Political scientist Alexander Tomský, who ran unsuccessfully for the Chamber of Deputies in 2017, is even more explicit about the theory of the Great Replacement and the involvement of the EU and NGOs in this project. He gave an interview as part of his election campaign that year in which he claimed that European NGOs are seeking to replace the native European population with Muslim refugees from Africa and the Middle East (Štrunc 2017). In another interview, he also claimed that “the Brussels nomenclature and mainstream politicians intend to destroy [European] nations, which is why they support [Muslim] immigration” (Bendová 2017). SPD MP Karla Maříková promoted similar ideas on her Facebook profile in January 2019. The Czech Police asked the Chamber of Deputies to extradite Maříková for criminal prosecution on suspicion of the offence of incitement to hatred and defamation of a nation, race, or ethnic group.

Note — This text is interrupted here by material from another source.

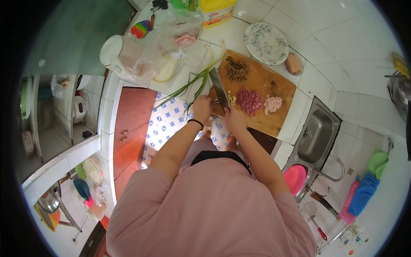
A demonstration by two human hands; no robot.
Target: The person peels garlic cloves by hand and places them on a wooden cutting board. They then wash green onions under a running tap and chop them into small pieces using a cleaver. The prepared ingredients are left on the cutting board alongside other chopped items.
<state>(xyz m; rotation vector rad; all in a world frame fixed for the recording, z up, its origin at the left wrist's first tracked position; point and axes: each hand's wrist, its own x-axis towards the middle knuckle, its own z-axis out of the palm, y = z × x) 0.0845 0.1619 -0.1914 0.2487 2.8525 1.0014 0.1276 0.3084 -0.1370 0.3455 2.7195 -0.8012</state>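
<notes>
My right hand grips the handle of a cleaver, whose blade stands over the left part of a wooden cutting board. Close to the blade's left side, my left hand has its fingertips at the board's edge, on a small pale piece too small to name. Beside the blade lie chopped pale yellow bits. Further right are minced red meat and a paler chopped pile. Dark chopped pieces lie at the board's far end. Green onions stretch across the counter left of the board.
A patterned oval plate and a small dish of sausages sit behind the board. A steel sink is at right, with a pink basin. At left are a white kettle, plastic bags and a yellow jug.
</notes>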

The reason for this request, which was not granted, was a text in which Maříková compared Muslims to invasive plant species: “It is forbidden to import non-native species of plants and animals into the European Union. Muslim migrants are also not native to Europe and, like invasive species, they represent an unexpected spread and gradual displacement of Europe’s native inhabitants. Therefore, they should also be banned from entering the European Union” (Česká justice 2020).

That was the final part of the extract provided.